> **WORK TO BE COMPLETED**
Look below for the line holding "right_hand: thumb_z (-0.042" and the line holding "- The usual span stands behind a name". Repeat those two and everything between, exactly.
------------------------
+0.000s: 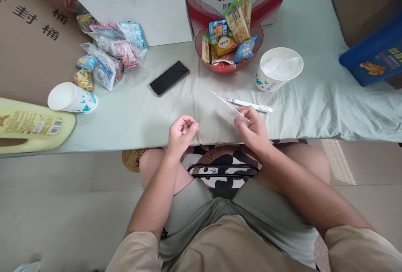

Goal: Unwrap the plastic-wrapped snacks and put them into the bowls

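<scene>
A clear plastic bag (224,104) is pinched between the thumb and fingers of my right hand (253,129), above the front part of the cloth. Just beyond those fingers lies a white utility knife (249,105). My left hand (182,134) hovers near the table's front edge with its fingers curled in and the thumb against them. Nothing shows in it. A black phone (169,78) rests flat farther back. Snack packets (224,45) fill a reddish clear bowl (229,69). To its right, an upright paper cup (270,80) contains crumpled clear plastic.
Several plastic-wrapped packets (108,56) are heaped at the left beside a tipped paper cup (72,98). A yellow jug (37,125) lies at the left edge, and a blue container (373,50) is at the right. Cardboard boxes (125,4) stand along the back.
</scene>
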`<state>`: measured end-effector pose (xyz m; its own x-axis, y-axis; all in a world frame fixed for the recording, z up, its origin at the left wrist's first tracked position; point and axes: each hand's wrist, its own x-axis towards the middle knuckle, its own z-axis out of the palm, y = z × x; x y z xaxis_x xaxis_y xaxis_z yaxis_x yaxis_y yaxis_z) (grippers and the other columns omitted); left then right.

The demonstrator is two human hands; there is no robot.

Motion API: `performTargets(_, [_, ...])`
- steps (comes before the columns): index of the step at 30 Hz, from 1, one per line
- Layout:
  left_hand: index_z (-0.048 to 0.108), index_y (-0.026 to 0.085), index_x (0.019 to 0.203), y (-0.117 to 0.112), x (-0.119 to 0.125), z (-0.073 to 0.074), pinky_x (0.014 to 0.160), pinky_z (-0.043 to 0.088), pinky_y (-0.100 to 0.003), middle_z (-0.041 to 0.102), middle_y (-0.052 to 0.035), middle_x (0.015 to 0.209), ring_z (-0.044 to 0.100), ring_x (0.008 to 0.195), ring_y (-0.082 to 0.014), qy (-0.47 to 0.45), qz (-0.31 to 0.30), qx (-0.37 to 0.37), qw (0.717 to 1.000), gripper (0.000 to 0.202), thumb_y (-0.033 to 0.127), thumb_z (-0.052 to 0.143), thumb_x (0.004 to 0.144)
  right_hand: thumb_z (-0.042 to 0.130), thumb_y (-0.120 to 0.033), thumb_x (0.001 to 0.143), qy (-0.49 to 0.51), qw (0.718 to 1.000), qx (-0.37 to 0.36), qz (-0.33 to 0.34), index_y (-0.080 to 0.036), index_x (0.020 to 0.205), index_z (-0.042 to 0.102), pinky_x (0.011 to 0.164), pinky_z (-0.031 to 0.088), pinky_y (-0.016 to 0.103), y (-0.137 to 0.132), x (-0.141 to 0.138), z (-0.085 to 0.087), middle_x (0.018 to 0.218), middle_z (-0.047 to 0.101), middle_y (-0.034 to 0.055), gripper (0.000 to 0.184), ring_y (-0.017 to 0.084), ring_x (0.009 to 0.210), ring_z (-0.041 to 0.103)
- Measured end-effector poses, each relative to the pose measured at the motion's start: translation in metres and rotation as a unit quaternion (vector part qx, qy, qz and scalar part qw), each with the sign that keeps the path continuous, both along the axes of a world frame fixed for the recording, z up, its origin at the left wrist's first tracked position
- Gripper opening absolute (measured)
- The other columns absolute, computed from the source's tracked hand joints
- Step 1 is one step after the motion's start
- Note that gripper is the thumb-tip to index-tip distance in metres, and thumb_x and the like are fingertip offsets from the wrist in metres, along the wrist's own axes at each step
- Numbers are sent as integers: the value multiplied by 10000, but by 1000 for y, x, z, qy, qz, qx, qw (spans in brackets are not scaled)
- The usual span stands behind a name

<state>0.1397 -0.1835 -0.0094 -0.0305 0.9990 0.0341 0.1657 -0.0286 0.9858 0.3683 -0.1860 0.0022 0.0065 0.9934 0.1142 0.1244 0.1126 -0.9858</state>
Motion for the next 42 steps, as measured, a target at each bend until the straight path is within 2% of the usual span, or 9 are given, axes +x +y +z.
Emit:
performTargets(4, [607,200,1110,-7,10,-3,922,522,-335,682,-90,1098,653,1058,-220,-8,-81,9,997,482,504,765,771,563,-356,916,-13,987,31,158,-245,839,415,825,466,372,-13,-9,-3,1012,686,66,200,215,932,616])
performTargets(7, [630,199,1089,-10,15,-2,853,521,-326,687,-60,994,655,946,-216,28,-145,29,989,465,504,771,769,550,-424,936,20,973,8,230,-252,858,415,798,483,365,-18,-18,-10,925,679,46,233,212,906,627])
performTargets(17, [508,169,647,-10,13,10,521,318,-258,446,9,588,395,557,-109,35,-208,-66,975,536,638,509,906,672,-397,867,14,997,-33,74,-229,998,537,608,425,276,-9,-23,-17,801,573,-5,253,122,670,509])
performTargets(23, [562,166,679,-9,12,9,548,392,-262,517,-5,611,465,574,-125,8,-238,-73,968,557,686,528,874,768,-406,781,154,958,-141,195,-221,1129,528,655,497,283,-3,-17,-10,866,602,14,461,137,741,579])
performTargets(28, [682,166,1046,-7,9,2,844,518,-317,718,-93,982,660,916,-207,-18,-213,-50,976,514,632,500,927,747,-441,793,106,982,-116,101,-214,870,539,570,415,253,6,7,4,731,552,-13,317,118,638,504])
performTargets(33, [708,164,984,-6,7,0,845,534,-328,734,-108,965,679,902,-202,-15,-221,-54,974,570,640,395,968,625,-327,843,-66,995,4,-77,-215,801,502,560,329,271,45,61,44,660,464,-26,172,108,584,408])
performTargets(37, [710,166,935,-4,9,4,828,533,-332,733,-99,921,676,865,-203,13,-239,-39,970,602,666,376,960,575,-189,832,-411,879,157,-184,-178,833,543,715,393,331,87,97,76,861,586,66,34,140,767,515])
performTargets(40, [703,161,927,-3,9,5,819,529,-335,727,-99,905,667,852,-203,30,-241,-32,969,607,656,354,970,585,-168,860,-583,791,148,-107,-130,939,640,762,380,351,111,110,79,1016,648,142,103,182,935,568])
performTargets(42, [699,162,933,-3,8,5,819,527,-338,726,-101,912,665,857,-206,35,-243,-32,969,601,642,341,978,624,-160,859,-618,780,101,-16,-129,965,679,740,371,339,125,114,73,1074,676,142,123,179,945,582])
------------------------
> **ANSWER TO THE EXERCISE**
  right_hand: thumb_z (-0.042 to 0.130), thumb_y (-0.120 to 0.033), thumb_x (0.001 to 0.143), qy (-0.49 to 0.51), qw (0.718 to 1.000), qx (-0.37 to 0.36), qz (-0.33 to 0.34), index_y (-0.080 to 0.036), index_x (0.020 to 0.205), index_z (-0.042 to 0.102), pinky_x (0.011 to 0.164), pinky_z (-0.031 to 0.088), pinky_y (-0.016 to 0.103), y (-0.137 to 0.132), x (-0.141 to 0.138), z (-0.085 to 0.087), middle_x (0.018 to 0.218), middle_z (-0.047 to 0.101), middle_y (-0.034 to 0.055), gripper (0.000 to 0.184), ring_y (-0.017 to 0.084), ring_x (0.009 to 0.210), ring_z (-0.041 to 0.103)
- Measured end-effector poses, each relative to the pose measured at the motion's start: translation in metres and rotation as a unit quaternion (vector part qx, qy, qz and scalar part qw), each with the sign that keeps the path continuous, both along the axes of a world frame fixed for the recording, z up, its origin at the left wrist's first tracked position
- Gripper opening absolute (measured)
- The other columns absolute, computed from the source's tracked hand joints
- Step 1 is one step after the motion's start
- Note that gripper is the thumb-tip to index-tip distance in metres, and thumb_x and the like are fingertip offsets from the wrist in metres, along the wrist's own axes at each step
- Numbers are sent as integers: the value multiplied by 10000, but by 1000 for y, x, z, qy, qz, qx, qw (spans in brackets are not scaled)
- The usual span stands behind a name

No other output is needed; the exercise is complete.